The UN’s humanitarian coordination office, or OCHA, said in Geneva that a growing number of deaths were occurring outside care facilities in rural areas, with 87% of the country’s districts now affected by the disease. The new death toll is nearly 100 more than the 2,106 reported by the World Health Organization Wednesday, while the number of people affected is up from 40,448 to 41,986.

"We’ve noticed a growth in the death rate outside the health system, of people in their homes, especially in the countryside," OCHA spokeswoman Elisabeth Byrs told journalists.
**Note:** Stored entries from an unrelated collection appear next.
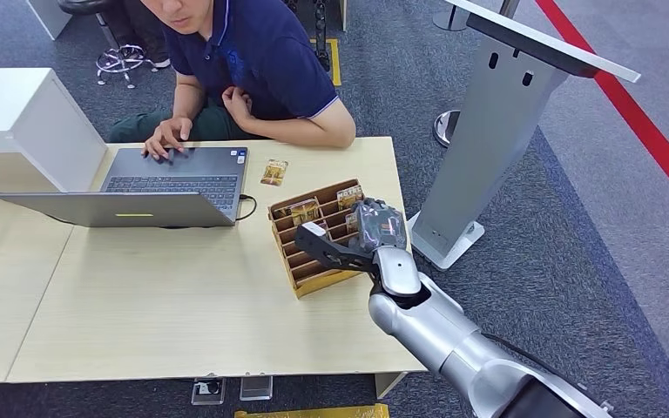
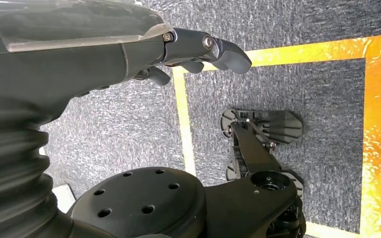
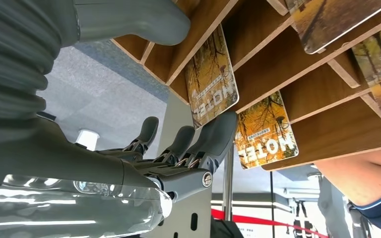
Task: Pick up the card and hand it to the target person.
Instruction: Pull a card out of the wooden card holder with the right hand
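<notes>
Head view takes in a pale wooden tabletop with a person in a dark blue shirt seated at its far side, one hand on an open grey laptop; a white cabinet stands off the tabletop's left end and a grey metal stand on the carpet to its right, with a red floor line beyond it; near the right end of the tabletop sits a slotted wooden card rack, several autumn-printed cards standing in its far slots; the silver right arm reaches up to it, and the right hand rests over the rack's right side with the fingers spread apart and holding nothing; in the right wrist view the fingers lie just beside two cards, one fingertip seeming to touch the edge of the nearer card, the other card in the next slot; one loose card lies flat on the tabletop between the rack and the person, near the laptop's corner; in the left wrist view the left hand hangs over grey carpet marked with yellow tape, fingers loosely curled and holding nothing.
</notes>
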### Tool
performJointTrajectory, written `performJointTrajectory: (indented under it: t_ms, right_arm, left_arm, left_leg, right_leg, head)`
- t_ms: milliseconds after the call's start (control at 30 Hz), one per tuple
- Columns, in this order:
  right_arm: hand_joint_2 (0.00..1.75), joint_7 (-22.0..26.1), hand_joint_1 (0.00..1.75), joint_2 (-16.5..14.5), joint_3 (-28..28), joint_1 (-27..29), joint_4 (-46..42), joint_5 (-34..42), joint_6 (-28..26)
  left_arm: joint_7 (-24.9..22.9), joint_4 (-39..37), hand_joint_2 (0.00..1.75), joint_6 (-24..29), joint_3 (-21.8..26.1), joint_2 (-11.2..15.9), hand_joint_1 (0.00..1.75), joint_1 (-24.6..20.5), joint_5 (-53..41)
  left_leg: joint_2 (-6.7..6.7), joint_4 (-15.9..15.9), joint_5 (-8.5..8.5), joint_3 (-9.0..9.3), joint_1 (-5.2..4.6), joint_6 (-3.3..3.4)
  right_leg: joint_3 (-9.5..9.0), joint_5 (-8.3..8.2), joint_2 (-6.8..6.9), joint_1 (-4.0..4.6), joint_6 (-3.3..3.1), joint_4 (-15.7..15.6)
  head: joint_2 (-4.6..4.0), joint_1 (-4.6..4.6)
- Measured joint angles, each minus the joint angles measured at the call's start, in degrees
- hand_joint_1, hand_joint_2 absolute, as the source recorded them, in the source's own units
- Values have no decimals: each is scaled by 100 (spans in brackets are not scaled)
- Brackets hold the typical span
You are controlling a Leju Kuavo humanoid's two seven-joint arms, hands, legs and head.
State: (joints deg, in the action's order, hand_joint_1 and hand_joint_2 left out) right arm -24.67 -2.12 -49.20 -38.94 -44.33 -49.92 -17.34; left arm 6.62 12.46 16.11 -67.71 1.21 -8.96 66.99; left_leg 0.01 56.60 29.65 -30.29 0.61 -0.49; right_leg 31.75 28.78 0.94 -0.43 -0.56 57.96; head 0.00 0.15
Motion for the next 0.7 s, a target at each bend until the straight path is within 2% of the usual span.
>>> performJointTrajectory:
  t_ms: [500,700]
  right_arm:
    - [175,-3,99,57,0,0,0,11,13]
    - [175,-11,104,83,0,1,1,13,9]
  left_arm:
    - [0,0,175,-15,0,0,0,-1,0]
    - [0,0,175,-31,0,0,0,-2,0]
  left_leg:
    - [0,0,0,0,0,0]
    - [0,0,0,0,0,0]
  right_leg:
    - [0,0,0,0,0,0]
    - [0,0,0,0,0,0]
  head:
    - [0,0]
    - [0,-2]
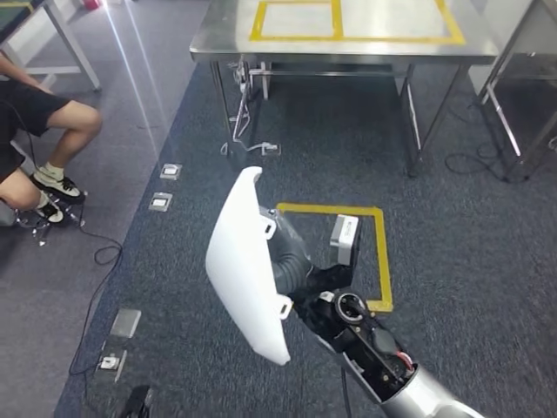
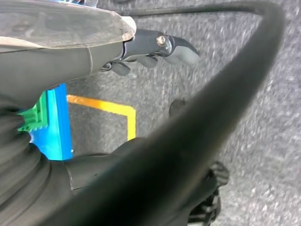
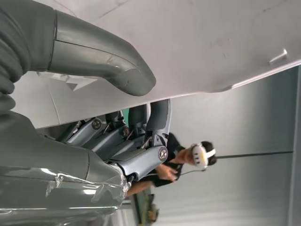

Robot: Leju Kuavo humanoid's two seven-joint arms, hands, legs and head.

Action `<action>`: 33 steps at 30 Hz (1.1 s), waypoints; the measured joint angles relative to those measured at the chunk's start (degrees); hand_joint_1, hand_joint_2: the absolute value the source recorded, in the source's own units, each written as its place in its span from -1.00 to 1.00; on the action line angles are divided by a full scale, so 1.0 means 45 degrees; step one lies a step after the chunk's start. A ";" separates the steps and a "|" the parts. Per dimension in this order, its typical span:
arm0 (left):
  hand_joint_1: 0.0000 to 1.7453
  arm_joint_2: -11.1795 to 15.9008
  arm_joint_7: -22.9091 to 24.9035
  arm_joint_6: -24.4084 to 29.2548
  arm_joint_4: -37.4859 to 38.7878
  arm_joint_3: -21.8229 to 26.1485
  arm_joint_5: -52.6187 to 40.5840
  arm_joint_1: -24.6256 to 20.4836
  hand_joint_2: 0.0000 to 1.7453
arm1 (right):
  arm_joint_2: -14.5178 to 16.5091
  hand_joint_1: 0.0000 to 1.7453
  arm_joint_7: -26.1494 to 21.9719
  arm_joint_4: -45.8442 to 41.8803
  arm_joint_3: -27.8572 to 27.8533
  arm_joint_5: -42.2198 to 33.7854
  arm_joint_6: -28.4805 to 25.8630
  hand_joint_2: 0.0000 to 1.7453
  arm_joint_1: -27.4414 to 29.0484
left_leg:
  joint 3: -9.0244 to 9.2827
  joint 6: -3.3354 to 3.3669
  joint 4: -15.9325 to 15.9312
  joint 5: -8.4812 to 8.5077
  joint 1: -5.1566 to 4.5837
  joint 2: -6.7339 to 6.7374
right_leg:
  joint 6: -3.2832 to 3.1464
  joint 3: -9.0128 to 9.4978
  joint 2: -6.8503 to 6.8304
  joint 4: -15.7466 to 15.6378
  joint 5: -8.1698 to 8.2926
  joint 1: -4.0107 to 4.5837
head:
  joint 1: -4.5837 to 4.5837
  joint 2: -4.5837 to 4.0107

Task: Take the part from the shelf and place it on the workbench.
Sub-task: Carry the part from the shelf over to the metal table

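Right robot hand (image 1: 309,283) grips a curved white part (image 1: 246,266), thumb on one face and fingers on the other (as the right wrist view shows), carrying it edge-up over the carpet. Left robot hand (image 2: 156,47) hangs with fingers loosely apart, empty. Far ahead stands the steel worktop (image 1: 368,43), its yellow-taped rectangle (image 1: 296,19) the likely destination.

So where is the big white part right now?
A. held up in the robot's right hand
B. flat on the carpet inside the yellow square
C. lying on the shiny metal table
A: the right hand grips the white part above the carpet, short of the workbench.
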 joint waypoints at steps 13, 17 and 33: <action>-1.00 -0.0061 0.0049 0.0019 0.0000 0.0001 -0.0018 0.0026 1.00 | 0.0019 1.00 -0.0020 -0.0041 -0.0075 0.0002 0.0027 1.00 -0.0002 | -0.2460 0.0401 0.1224 0.1115 -0.0406 0.0215 | -0.0780 0.1658 -0.0012 -0.0327 -0.0984 0.0418 | -0.0852 0.0000; -1.00 -0.0024 0.0080 0.0033 0.0004 0.0001 -0.0039 0.0007 1.00 | 0.0021 1.00 -0.0024 -0.0056 -0.0109 0.0006 0.0036 1.00 -0.0012 | -0.1923 0.0601 0.0209 0.1326 -0.0541 0.0207 | -0.0568 0.2105 -0.0008 -0.0372 -0.1236 0.0485 | -0.0916 0.0000; -1.00 -0.0125 0.0164 0.0109 0.0004 0.0006 -0.0010 -0.0072 1.00 | -0.0027 1.00 -0.0043 -0.0073 -0.0177 0.0008 0.0051 1.00 -0.0027 | 0.0876 0.0433 0.0591 -0.0858 -0.0517 -0.0006 | -0.0745 -0.0814 -0.0059 0.0128 0.1031 0.0569 | -0.0287 0.0000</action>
"What we’re worried about is the 51% who are ‘community deaths’," she said.

"That proves that the results we were hoping for from the prevention campaigns and the distribution of medicines and supplies… are not being felt," she added.

The U.N. pointed to a "meltdown" in social and economic facilities in Zimbabwe, hit by political crisis and runaway inflation, that stopped the provision of clean water and proper hygiene, generating a cycle of "infection and re-infection", especially in rural areas.

Public health staff at government-run treatment centers were underpaid and in need of financial support to ensure continued treatment there, Byrs said.

Meanwhile, most of the working trucks left in the country are being snapped up for a massive food aid operation that is targeting 6 million people this month alone, leaving essential medical supplies by the wayside.

The OCHA said red tape was blocking the import of more vehicles that were " desperately needed."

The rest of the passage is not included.